TASK INSTRUCTIONS: Transcribe the listing below in its entirety.

COLLECTED DATA:
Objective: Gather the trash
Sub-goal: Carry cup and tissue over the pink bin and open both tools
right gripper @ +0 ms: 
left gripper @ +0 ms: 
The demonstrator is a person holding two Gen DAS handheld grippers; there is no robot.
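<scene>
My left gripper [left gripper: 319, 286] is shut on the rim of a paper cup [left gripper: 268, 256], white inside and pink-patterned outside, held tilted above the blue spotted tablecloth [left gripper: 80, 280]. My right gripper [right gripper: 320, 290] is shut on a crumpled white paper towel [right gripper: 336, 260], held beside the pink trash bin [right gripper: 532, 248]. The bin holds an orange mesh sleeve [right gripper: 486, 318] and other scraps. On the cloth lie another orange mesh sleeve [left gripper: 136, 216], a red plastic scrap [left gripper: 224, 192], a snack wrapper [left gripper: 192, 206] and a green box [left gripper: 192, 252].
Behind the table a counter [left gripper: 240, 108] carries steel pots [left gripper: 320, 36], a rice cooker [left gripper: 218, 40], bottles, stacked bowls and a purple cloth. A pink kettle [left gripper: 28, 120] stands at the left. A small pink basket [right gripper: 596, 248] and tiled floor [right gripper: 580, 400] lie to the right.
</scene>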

RESULT OF THIS TASK:
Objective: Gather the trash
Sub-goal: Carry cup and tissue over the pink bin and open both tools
right gripper @ +0 ms: 
left gripper @ +0 ms: 
The demonstrator is a person holding two Gen DAS handheld grippers; there is no robot.
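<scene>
My left gripper [left gripper: 319, 286] is shut on the rim of a paper cup [left gripper: 268, 256], white inside and pink-patterned outside, held tilted above the blue spotted tablecloth [left gripper: 80, 280]. My right gripper [right gripper: 320, 290] is shut on a crumpled white paper towel [right gripper: 336, 260], held beside the pink trash bin [right gripper: 532, 248]. The bin holds an orange mesh sleeve [right gripper: 486, 318] and other scraps. On the cloth lie another orange mesh sleeve [left gripper: 136, 216], a red plastic scrap [left gripper: 224, 192], a snack wrapper [left gripper: 192, 206] and a green box [left gripper: 192, 252].
Behind the table a counter [left gripper: 240, 108] carries steel pots [left gripper: 320, 36], a rice cooker [left gripper: 218, 40], bottles, stacked bowls and a purple cloth. A pink kettle [left gripper: 28, 120] stands at the left. A small pink basket [right gripper: 596, 248] and tiled floor [right gripper: 580, 400] lie to the right.
</scene>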

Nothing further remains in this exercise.